7) Lazarus--This biblical figure is resurrected again and again in the pieces we've seen lately.

8) The End of the World--The writers out there are becoming prophets, and our futures are bleak, yet beautifully lyrical.

Now, please don't misunderstand us. These trends aren't necessarily negative at all. (Heck, I've written a twin story myself.) We've enjoyed and accepted poems and stories featuring all of these characters and themes. Still, once you notice so many people writing about similar things, you begin to wonder: Where's this trend coming from? Is it our collective conscience? Maybe it's the year--2008--and everyone has eight on their minds, leading to the fascination with the eight-legged mollusks and the youthful age of eight. Who knows, maybe next year--2009--cats will survive another year with their nine lives and poets will call out to the nine muses. Whatever the trends, we think we're ready and we're happy to read them.

--Chad

Monday, September 8, 2008

Our starting lineups...


Hey everyone! I'm Ryan Teitman, IR's newly minted Poetry Editor.

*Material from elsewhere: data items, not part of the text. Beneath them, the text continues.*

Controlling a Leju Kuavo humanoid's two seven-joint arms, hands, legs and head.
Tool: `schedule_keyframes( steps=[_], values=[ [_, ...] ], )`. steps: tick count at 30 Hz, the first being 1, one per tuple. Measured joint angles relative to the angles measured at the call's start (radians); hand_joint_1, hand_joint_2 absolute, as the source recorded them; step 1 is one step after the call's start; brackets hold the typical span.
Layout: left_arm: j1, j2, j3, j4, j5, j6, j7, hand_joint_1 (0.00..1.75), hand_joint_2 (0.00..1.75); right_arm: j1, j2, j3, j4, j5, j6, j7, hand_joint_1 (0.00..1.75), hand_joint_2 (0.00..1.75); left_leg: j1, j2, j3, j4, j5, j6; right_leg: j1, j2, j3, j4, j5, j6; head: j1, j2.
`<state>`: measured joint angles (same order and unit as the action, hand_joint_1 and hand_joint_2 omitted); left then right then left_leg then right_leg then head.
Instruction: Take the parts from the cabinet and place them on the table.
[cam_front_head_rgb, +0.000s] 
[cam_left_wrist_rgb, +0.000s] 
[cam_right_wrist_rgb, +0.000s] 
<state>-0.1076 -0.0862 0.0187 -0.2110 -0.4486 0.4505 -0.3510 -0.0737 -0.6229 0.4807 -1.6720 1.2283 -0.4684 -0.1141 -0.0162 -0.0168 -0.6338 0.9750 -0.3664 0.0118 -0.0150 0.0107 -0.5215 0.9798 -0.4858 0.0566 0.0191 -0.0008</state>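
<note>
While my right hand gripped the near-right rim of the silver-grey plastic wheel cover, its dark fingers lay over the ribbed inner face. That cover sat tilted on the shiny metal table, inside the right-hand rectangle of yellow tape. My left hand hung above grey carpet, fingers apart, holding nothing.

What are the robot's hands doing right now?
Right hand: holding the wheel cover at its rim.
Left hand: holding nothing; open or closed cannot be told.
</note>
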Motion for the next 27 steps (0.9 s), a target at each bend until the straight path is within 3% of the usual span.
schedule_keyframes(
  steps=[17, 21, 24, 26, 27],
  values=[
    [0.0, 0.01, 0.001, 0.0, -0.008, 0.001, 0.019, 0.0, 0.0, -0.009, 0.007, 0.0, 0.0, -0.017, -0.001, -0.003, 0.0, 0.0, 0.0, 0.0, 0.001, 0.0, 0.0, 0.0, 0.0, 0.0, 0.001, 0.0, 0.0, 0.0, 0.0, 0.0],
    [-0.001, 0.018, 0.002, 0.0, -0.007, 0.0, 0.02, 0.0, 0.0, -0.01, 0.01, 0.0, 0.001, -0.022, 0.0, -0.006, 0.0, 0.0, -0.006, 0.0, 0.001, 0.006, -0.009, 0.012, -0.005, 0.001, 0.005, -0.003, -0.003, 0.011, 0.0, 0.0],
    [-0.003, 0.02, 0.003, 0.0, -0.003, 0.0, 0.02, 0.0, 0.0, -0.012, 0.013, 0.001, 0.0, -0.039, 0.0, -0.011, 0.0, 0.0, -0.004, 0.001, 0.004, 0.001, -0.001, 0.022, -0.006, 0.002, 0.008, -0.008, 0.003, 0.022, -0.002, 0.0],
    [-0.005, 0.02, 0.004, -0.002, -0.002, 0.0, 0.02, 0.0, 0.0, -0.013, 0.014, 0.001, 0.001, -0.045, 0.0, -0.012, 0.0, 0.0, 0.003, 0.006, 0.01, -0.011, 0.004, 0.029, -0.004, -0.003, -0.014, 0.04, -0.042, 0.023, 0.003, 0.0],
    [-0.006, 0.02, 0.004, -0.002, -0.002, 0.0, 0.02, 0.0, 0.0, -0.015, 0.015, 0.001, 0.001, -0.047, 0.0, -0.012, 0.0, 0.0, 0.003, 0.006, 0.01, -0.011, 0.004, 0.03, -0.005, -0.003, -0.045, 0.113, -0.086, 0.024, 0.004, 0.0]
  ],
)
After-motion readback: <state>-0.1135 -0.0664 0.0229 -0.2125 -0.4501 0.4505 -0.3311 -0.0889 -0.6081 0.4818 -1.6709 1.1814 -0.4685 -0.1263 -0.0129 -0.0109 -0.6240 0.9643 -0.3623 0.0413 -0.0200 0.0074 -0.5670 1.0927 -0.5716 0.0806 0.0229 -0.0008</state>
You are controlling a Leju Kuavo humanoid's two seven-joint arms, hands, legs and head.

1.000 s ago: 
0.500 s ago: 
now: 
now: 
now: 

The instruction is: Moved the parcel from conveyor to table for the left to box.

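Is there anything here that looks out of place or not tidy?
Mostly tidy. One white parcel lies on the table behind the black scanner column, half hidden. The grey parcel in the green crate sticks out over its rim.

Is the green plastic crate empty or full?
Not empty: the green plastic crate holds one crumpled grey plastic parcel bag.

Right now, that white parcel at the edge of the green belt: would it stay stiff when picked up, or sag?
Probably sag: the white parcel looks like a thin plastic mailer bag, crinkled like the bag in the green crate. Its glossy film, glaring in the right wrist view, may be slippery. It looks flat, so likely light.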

I recently watched Bull Durham on DVD, so to put things in perspective, if the IR staff were a minor league baseball team, Jenny would be the gruff but loveable manager who's seen it all, Nina would be the hot-shot pitcher ready to prove herself, Chad would be the infielder with a sixth sense, Andy would be the catcher with an awesome nickname, and I would be the outfielder who keeps a piece of lettuce under his hat to stay cool during summer day games.

Some things you should know about me:
1. I used to be a Philadelphia newspaper reporter before I made my expedition to Indiana.

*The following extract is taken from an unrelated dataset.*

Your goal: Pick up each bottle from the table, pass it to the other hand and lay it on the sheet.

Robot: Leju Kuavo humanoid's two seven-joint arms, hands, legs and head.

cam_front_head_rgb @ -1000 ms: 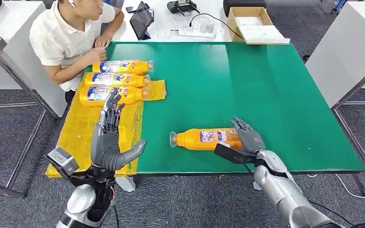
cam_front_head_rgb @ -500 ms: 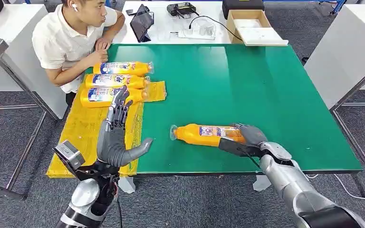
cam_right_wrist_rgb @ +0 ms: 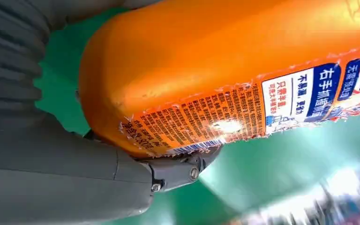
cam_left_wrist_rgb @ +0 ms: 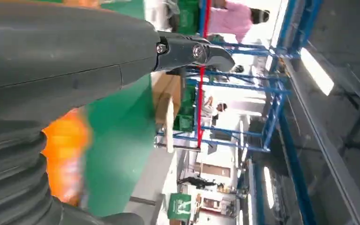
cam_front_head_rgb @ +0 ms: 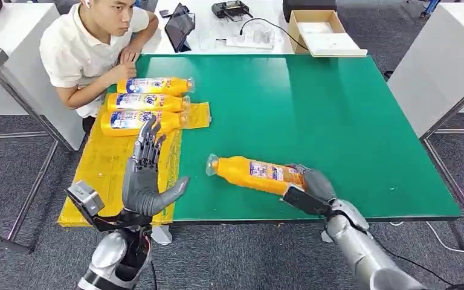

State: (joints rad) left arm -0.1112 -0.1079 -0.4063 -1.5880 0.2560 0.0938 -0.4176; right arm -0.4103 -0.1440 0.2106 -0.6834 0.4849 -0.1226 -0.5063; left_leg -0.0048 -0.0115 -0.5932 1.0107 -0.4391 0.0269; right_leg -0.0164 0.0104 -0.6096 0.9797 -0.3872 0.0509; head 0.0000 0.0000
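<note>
At the far left a person [cam_front_head_rgb: 81, 51] in a white shirt sits at the table corner, the top of the head cut off by the frame edge. Just beside them the yellow sheet [cam_front_head_rgb: 106, 166] hangs over the near left edge of the green table [cam_front_head_rgb: 338, 115], with three orange bottles [cam_front_head_rgb: 148, 103] lying side by side on its far end. The left hand [cam_front_head_rgb: 145, 175] stands upright over the sheet, fingers straight and apart, thumb stuck out sideways, holding nothing; its fingertips overlap the nearest of the three bottles in the head view, and contact cannot be judged. Right of it, a fourth bottle [cam_front_head_rgb: 255, 173] is tilted with its clear cap toward the left hand. The right hand [cam_front_head_rgb: 309, 186] grips its base, fingers wrapped round and hiding the bottom end. The right wrist view shows thumb and fingers pressed against the orange body [cam_right_wrist_rgb: 225, 61], its label partly blurred
</note>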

2. I take my job of reading unsolicited submissions very seriously. I know that submitting to a literary magazine means putting yourself on the line, and I respect everyone who slides their work into an envelope, licks the seal, and sends it off into the world. I'm going to try to get responses to you as quickly as humanly possible. But keep in mind that I am human, and giving every poem the consideration it deserves sometimes takes a bit of time.

3. My favorite cake is carrot cake.


Issue 30.2 is coming together and looking great, so keep your eye out, it's going to be a great year!

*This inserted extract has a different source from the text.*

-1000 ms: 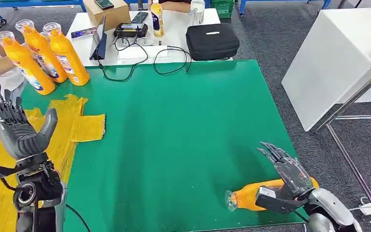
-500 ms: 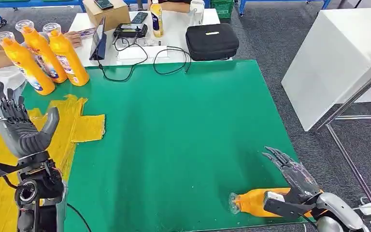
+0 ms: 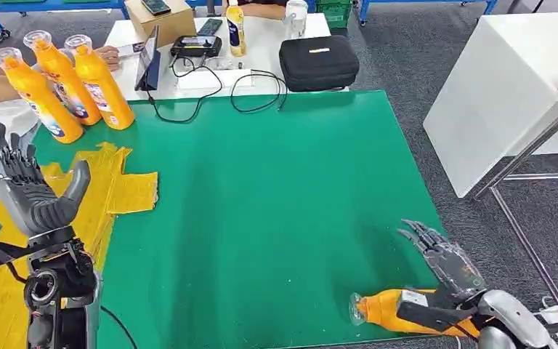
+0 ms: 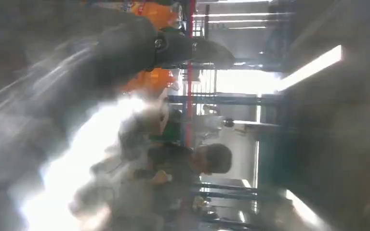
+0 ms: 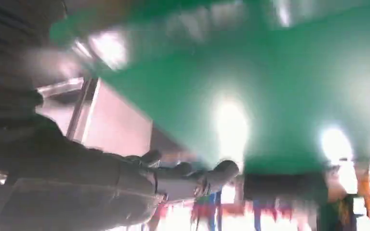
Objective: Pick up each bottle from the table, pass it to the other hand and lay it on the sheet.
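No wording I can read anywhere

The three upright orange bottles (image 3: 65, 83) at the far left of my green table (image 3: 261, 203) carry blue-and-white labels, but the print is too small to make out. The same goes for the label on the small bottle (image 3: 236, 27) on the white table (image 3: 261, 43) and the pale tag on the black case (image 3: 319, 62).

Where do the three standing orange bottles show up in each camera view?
Head view: the three standing bottles are in the far left corner of the green mat.
Left wrist view: blurred orange shapes just beyond the left robot hand.
Right wrist view: an orange smear past the mat's far edge, too blurred to confirm.
Shared landmark: the green mat, seen in the head and right wrist views.
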Action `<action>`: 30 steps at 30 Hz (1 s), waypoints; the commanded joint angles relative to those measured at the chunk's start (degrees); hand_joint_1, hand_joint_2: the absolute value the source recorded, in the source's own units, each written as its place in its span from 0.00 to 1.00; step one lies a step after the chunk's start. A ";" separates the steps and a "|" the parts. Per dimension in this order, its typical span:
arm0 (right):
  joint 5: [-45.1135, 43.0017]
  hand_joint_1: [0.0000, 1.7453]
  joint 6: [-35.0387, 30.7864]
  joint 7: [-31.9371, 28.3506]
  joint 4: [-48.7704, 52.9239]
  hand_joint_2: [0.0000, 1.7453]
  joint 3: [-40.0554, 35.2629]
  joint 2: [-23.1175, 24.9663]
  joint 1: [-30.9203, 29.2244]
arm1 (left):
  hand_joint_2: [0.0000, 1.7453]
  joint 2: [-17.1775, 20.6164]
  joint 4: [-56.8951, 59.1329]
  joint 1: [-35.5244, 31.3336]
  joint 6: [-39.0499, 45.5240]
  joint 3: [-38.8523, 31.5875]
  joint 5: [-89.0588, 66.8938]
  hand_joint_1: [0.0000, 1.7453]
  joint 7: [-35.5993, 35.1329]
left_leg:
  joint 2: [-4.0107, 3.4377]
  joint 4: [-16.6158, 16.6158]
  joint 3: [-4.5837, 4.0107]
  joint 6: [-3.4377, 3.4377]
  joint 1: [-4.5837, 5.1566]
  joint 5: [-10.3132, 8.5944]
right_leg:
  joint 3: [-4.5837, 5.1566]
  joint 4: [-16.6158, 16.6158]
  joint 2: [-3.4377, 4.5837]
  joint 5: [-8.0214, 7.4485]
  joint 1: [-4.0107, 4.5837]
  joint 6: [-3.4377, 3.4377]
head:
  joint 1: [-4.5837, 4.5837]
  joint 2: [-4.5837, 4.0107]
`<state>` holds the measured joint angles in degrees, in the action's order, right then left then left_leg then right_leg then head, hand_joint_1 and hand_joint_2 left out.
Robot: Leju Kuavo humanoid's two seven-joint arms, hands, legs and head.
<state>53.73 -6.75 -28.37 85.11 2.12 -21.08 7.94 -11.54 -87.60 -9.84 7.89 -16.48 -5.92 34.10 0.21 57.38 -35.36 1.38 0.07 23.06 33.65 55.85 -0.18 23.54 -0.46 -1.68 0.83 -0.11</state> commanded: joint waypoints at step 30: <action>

Wednesday, September 3, 2008

Spoiler Alert!

Now that Labor Day has come and gone and school is back in session, summer is officially over. To celebrate the end of the season I present to you, dear readers, the 100 Best Last Lines from Novels compiled by the American Book Review. (You can also check out the entire, alphabetized list of nominated last lines.)

The final 100 covers everything from classics, modernists, post-modernists, experimentalists, traditionalists, and everything in between. My favorite is #22 from William H. Gass' Willie Masters' Lonesome Wife: YOU HAVE FALLEN INTO ART - RETURN TO LIFE.

--Nina

Monday, September 1, 2008

Indiana Review Submissions Manager Launched!

Tada! It's finally here. For those who prefer to submit online, you may now do so here for Indiana Review. We're still accepting snail mail submissions, and there are a number of snail mail submissions that we will need to read before we start reading the electronic submissions. But we're excited about this change.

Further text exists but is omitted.